𝟹 - 𝙰 𝚌𝚑𝚊𝚞𝚍.

2.4K 368 64
                                    

𝐓𝐢𝐭𝐚̀𝐧.


— Putain mec, tu m'écoutes là ?

La voix rocailleuse de Jude résonnant dans mon casque me tire un grognement. J'ai perdu le fil il y a plusieurs secondes déjà. Le bitume lisse et l'obscurité m'ont hypnotisé et, bercé par le ronronnement rutilant de ma nouvelle bécane, j'ai lâché la conversation.

Je sais que mes gars méritent un meneur concentré à chaque instant, mais la fatigue commence à me peser et j'ai besoin d'oublier la sensation désagréable des doigts de l'autre pot de glue sur ma peau. Pour me calmer, j'ai même laissé mon cuir ouvert. L'effet grisant de l'air tiède fouettant mon t-shirt et mon épiderme est un baume ce soir. Je vais finir avec des marques rougeâtres et des cadavres de moustiques pour preuves irréfutables de ma négligence volontaire mais je m'en fous, rien qu'une lessive et une douche ne pourront réparer.

J'ai hâte de retrouver mon chez-moi après ces trois jours d'expé. Même mon grand pieu vide et froid est plus accueillant que les trous duc' que j'ai dû me farcir sans même pouvoir les abimer un peu.

Non mais depuis quand j'ai l'air d'une putain d'assistante sociale ?

— Laisse Jude, il doit se demander pourquoi il n'a pas sauté sur l'occasion de sauter Ariella dans un coin sombre du bar ou dans la ruelle arrière, raille Diesel lui aussi dans l'appel en conférence.

Toi, tu vas t'en manger une, tu riras moins !

Je sais qu'il plaisante percevant à quel point je suis tendu, mais ça ne passe pas. J'ai laissé Ariella me tourner autour et me faire son numéro de charmes uniquement pour qu'elle ne me tape pas un scandale devant son oncle et son frère, mes fournisseurs d'armes. Et qu'on ne se fasse pas remarquer là-bas. Elle sait comment foutre de l'eau dans le gaz et lui avoir cédé une – ou quatre – fois parce que j'étais saoul et en manque ne plaide pas en ma faveur. Elle en redemande à chaque fois alors qu'elle sait à quel point je n'ai rien d'un foutu prince charmant et que seul son cul m'intéressait pour me vider la tête.
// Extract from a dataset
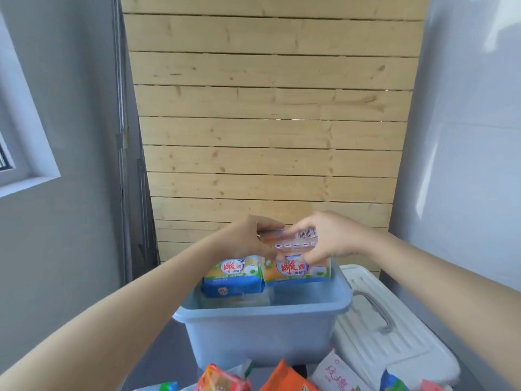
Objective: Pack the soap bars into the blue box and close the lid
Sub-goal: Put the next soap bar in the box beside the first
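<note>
The open blue box [262, 331] stands in front of me on the table. A wrapped soap bar with a blue and orange label [234, 276] stands on edge in its far left part. Beside it on the right, a second soap pack [296, 258] with an orange label and a barcode is held over the far side of the box. My left hand [251, 235] grips its left end and my right hand [324, 235] grips its top and right end. The white lid [386, 320] with a grey handle lies to the right of the box.
Several more wrapped soaps lie at the near edge: an orange and red pack [222, 380], an orange pack [287, 379], a white pack [338, 373] and a blue one [393, 382]. A wooden slat wall stands behind the box.
</note>
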`<control>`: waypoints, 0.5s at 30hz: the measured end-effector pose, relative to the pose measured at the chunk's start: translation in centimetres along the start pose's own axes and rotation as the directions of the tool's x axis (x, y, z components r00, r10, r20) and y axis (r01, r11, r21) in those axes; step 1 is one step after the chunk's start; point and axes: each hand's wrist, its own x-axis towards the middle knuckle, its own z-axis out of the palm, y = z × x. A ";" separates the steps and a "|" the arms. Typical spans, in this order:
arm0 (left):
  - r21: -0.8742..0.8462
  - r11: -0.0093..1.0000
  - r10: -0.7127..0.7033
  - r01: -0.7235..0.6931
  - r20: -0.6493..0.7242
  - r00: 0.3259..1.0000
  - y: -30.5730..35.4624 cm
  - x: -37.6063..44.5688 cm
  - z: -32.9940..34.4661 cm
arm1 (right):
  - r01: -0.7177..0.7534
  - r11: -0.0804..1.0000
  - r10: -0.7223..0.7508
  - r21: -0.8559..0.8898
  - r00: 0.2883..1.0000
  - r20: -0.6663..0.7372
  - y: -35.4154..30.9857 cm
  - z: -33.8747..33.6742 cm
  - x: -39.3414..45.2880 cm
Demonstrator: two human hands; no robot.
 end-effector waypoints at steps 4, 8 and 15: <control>-0.029 0.999 -0.034 0.034 0.024 0.999 -3.4 1.2 0.5 | -0.010 0.990 0.023 -0.144 0.996 0.086 0.5 0.8 2.2; 0.043 0.998 -0.050 0.049 0.024 0.998 -4.8 1.7 1.4 | 0.016 0.965 0.024 -0.261 0.988 0.151 0.3 2.1 4.7; 0.163 0.984 -0.059 0.075 -0.102 0.993 -4.9 2.6 3.7 | 0.005 0.991 0.019 -0.134 0.983 0.182 3.5 5.0 4.7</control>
Entre autre chose, et absolument pas en tout bien tout honneur.

Elle et Kourtney font la paire, y'a pas à dire.

Bref. Pas le moment pour le Clan et moi de déconner ni de se mettre à dos les seuls capables de me trouver tout ce que je leur demande et rapidement pourvu que j'aligne le fric. Un gros tas de blé, ce soir encore.

On a déjà un sacré arsenal à l'armurerie, mais il n'y a jamais de « trop » quand il est question de se défendre en cas de nécessité. J'espère ne jamais avoir à me servir de tout ça, ce serait admettre qu'on est dans une merde intersidérale, et je ne souhaite pas en arriver là. Nos paternels et nos grands-pères ont toujours su gérer, à nous de tenir le flambeau et de ne rien foirer. Les vies de centaines de familles dépendent de nous, de nos choix.
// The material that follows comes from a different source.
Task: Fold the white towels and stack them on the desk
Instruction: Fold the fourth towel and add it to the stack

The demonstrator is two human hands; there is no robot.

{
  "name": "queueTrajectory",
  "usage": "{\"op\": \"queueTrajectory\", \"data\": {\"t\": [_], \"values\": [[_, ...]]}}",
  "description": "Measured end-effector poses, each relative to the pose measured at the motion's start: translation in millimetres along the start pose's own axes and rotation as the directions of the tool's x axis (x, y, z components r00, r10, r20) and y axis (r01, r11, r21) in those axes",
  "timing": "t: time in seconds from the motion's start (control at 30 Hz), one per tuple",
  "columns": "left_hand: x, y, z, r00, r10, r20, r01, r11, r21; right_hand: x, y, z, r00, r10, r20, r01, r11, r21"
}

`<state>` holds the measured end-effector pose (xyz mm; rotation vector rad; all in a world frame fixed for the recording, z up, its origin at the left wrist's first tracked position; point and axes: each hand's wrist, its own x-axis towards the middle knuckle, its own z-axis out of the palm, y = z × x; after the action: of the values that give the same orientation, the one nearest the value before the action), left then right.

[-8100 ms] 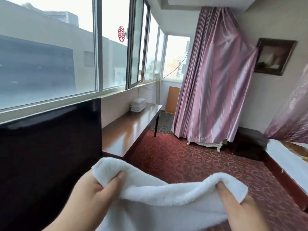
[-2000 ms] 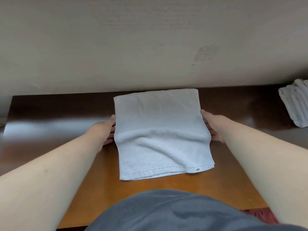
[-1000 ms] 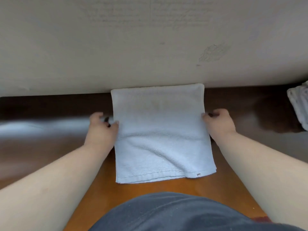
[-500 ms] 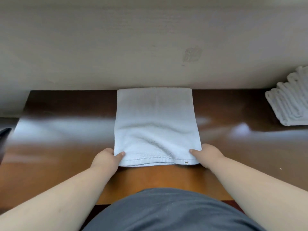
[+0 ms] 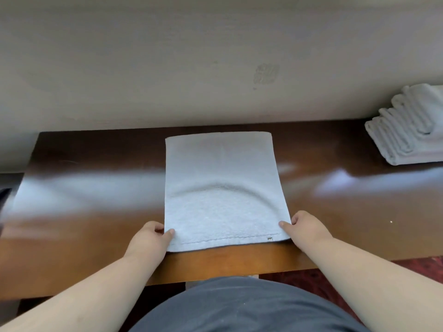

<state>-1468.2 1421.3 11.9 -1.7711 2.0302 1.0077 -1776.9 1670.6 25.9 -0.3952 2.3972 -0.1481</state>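
On the wooden desk (image 5: 96, 236) lies a soft, light white towel (image 5: 223, 188), its near corners pinched by the left hand (image 5: 149, 240) and right hand (image 5: 305, 227), likely the best hold for folding.

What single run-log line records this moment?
step: folding | left hand: pinches towel near corner | right hand: pinches other near corner | folded stack: far right on desk

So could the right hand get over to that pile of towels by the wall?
Probably yes. The right hand pinches the flat towel's near corner, and only bare desk lies between it and the folded stack.
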Motion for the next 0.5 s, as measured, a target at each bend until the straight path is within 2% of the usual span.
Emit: {"op": "queueTrajectory", "data": {"t": [0.07,0.1,0.2,0.3,0.4,0.43,0.5], "values": [[7,8,-3,0.999,0.034,-0.041,-0.039,0.993,-0.108,-2,-8,5,0.999,0.040,-0.028,-0.036,0.993,0.114],[11,13,-4,0.999,0.041,0.001,-0.041,0.993,-0.108,-3,-14,9,0.998,0.060,-0.004,-0.059,0.986,0.155],[19,20,-8,0.978,0.030,0.206,-0.037,0.999,0.034,-12,-27,23,0.992,0.093,0.081,-0.103,0.986,0.132],[25,8,-15,0.979,0.016,0.202,-0.024,0.999,0.037,-16,-32,32,0.999,0.022,0.049,-0.027,0.995,0.100],[22,-8,-24,0.972,0.014,0.234,-0.021,0.999,0.028,-25,-34,32,0.997,0.039,0.063,-0.046,0.992,0.114],[21,-12,-27,0.969,0.035,0.245,-0.061,0.993,0.097,-30,-34,32,0.997,0.046,0.060,-0.049,0.997,0.052],[19,-17,-32,0.976,0.046,0.215,-0.099,0.965,0.243,-36,-30,31,0.998,-0.011,0.062,0.025,0.973,-0.230]]}}
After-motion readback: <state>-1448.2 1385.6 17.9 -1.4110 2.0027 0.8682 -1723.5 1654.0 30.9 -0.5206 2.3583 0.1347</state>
J'accélère encore jusqu'à n'entendre qu'un brouhaha de voix graves dans mon casque, et la puissance ce mon bolide, ne me canalisant que sur l'asphalte et l'infinie ligne jaune qui sépare les deux voies. L'aiguille sur mon compte-tours monte vite jusqu'à frôler la zone rouge. J'ai besoin de sentir que je reprends le contrôle sur quelque chose, à défaut d'avoir l'impression que quoi que je fasse, tout reste inlassablement en bordel. C'est comme si les emmerdes avaient décidé que Canyon Lake Valley était un endroit idéal pour s'épanouir.

Depuis que les Red ne sont plus qu'un spectre conjugué au passé, les esprits se sont relativement apaisés en ville. En apparence du moins. Les civils se sentent plus en sécurité et c'est tant mieux. Pour autant, on reste constamment sur le qui-vive. S'ils se sont retirés pour une raison encore inconnue, ils n'ont pas disparu de la surface de la Terre. Pas encore.